Artificial Neural Network



This week we are seeing how to run an artificial neural network on Arduino Uno. We will learn about machine learning and the basics of AI. This neural network we're working on is a feed-forward backpropagation network. We are essentially training a neural network model. Although this concept is not new and based on complicated mathematics, it is not required to understand it to grasp how the network functions. 

What is a neural network?

A neural network is a method in artificial intelligence that teaches computers to process data in a way that is inspired by the human brain. It is a type of machine learning process, called deep learning, that uses interconnected nodes or neurons in a layered structure that resembles the human brain.
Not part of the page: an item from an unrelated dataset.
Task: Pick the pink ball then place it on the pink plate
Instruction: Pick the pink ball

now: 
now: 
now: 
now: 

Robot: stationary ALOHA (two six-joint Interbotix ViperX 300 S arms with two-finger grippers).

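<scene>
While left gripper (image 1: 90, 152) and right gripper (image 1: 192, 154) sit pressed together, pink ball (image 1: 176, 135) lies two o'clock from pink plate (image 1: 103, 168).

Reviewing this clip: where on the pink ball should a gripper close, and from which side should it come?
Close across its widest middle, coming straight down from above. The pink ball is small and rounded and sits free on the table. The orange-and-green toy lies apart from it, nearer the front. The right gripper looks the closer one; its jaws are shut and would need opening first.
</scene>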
It creates an adaptive system that computers use to learn from their mistakes and improve continuously. Thus, artificial neural networks attempt to solve complicated problems, like summarizing documents or recognizing faces, with greater accuracy.

How does it work?

An artificial neural network is made of artificial neurons that work together to solve a problem. Artificial neurons are software modules, called nodes, and artificial neural networks are software programs or algorithms that, at their core, use computing systems to solve mathematical calculations.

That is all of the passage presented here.